As I moved to enter the door, a stout, well-fed Chinaman, with a pockmarked face, his hands hidden in the sleeves of his thick blue blouse, put his body in the way.
"What you wan'?" he asked, with a trace of aggression in his voice.
"I want see Big Sam," I said.
The Chinaman's face took on the blank, stolid look of utter ignorance.
"No sabby Big Sam. No Big Sam heah."
"Nonsense! You know Big Sam. Evvery Chinaman in San Francisco knows Big Sam. This is where I'm told he lives. I've got to see him."
"No sabby Big Sam heah. One Big Sam he live Stockton St'eet, one Big Sam he live Oakyland. You go Stockton St'eet, you go Oakyland. No Big Sam heah."
"See here, John," I said, "I've got to see Big Sam, and I know he's here, and I'm going to see him. So get out of the way."
The Chinaman straightened up in offended dignity. "John" was a term of insult, or at least of derogation in the Chinese mind.

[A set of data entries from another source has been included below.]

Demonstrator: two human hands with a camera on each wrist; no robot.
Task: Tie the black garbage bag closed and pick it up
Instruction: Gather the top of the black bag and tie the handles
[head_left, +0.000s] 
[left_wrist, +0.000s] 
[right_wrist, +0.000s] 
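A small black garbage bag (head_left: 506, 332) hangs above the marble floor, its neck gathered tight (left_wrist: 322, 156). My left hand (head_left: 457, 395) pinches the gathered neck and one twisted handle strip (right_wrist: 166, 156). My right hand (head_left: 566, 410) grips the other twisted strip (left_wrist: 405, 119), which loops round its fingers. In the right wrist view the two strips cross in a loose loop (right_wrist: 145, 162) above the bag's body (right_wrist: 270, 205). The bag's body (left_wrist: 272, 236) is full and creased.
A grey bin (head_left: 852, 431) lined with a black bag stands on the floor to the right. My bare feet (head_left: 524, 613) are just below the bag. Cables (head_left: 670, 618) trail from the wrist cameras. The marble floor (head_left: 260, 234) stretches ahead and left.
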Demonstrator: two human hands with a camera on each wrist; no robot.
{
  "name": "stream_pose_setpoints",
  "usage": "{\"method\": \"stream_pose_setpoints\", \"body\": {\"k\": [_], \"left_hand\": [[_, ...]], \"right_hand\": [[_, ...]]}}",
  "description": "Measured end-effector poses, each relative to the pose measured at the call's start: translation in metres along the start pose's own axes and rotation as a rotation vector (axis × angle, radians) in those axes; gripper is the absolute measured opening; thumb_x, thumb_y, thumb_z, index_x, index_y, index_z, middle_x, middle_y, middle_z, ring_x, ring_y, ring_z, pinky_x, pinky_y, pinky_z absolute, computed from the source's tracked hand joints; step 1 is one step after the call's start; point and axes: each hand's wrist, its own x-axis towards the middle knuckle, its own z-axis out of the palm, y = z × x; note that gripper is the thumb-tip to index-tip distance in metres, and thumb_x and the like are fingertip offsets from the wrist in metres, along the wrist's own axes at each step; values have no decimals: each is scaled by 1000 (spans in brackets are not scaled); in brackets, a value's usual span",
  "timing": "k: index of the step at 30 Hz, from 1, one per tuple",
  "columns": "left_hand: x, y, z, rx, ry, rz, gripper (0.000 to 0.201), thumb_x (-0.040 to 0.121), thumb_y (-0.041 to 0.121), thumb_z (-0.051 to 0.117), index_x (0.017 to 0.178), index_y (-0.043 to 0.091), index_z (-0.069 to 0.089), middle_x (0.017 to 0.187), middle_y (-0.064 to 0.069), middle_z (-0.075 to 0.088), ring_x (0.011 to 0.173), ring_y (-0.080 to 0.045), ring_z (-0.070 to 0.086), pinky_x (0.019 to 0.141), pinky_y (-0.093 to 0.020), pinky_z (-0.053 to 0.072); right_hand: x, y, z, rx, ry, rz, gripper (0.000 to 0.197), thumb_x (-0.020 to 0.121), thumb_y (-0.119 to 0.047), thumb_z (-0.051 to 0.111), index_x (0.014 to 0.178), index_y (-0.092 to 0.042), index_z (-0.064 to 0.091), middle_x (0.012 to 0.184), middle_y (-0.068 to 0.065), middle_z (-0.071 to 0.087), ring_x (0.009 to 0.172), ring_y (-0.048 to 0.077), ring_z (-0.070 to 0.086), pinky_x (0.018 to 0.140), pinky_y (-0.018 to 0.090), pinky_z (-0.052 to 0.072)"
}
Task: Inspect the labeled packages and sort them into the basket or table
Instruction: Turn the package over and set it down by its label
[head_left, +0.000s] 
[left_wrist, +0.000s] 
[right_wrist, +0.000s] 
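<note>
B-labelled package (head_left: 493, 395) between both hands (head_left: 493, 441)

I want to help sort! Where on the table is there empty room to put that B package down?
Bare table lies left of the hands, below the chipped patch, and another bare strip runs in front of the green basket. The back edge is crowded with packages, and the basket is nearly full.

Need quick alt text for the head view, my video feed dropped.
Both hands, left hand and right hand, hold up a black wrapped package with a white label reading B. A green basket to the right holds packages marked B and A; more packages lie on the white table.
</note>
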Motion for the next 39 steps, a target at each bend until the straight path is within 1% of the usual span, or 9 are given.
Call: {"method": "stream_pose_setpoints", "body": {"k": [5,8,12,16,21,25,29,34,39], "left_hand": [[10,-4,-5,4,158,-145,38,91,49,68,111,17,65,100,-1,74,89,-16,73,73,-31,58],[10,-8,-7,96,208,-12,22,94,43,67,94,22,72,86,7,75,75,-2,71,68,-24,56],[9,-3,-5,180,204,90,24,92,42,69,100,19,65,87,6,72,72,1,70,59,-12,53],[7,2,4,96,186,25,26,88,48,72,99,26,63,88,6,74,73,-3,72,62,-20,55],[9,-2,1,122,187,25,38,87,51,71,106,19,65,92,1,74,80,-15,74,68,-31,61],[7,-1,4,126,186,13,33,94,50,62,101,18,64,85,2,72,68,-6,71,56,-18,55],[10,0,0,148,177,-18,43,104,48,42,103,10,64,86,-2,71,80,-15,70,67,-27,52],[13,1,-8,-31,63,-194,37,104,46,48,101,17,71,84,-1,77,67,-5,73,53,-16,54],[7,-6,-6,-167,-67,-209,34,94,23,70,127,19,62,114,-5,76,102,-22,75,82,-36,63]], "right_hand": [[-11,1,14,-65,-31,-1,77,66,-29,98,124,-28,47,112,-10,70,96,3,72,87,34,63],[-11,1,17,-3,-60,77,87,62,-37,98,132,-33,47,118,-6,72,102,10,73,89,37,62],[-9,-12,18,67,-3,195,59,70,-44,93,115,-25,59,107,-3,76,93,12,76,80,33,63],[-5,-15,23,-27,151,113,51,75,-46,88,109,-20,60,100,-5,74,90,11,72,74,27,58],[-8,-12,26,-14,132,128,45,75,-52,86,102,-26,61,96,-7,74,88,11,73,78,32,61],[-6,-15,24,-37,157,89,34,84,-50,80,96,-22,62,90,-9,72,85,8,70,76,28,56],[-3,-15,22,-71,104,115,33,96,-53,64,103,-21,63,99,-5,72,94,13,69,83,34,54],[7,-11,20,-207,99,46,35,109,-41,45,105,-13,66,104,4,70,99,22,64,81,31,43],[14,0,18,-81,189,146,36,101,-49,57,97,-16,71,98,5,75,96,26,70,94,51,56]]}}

Then he called back into the darkness and two other Chinese appeared. They were better dressed than the ordinary, and were evidently some grades above the Chinese laborers who thronged the street.
There was a minute or two of conversation in the high-pitched singsong tongue that is so well adapted to the purpose of concealing thought--from the white race, at least--and then one of the others stepped forward.
"I must see Big Sam," I said in a determined tone. "You can tell him first, or I'll go in without it, just as you please."
Before he could speak there was a shout and a scream behind me, and I turned to see a Chinese girl running out of the fruit and variety store across the way. She was probably fifteen years old and had that clear, brilliant, creamy complexion that is sometimes seen in Chinese women. Though her round flat face was not beautiful to the western eye, it represented one of the highest types of oriental attractiveness. Even the clumsy garments in which the Chinese dress their women, with their long sleeves and armless coat and baggy trousers, were not able to conceal the fact that she was graceful and well formed. I noted these details more in memory than in the moment when she clattered into view, her clumsy Chinese shoes beating a tattoo on the boards. She had hardly reached the sidewalk when a half-dozen blue-bloused heathen surrounded her. She gave a scream, but she was seized by two of the band, a cloth was thrown over her head, and her cries were silenced. If I had taken time for thought, I should have sought the police instead of the center of disturbance, for I understood how little chance I should have in a contest with a band of highbinders. But I could not see murder or kidnapping done before my eyes without lifting a hand, and I raised a cry and started across the way.
The street suddenly became alive with shouts and screams, and a hundred Chinamen came running, all with hands under their blouses, chattering ferociously as they pressed toward the struggling group. Before I could reach the other side of the way the girl and her captors had mysteriously disappeared, whisked through some of the doors that looked blankly upon the street, and in their place was a mob of Chinamen, shouting, gesticulating, and blowing police whistles, while threats of slaughter flashed from their ugly faces. Two policemen appeared on the run and there was a sudden melting away of the crowd. Hands came out from under the blouses and from inside the long roomy sleeves. Threats and hatred faded out of the faces of the quarreling men, and in their place came the stolid mask of the "no sabby."
"What's the matter here?" panted one of the policemen, while the other hustled the Chinese from one side of the walk to the other with gruff orders to "move on."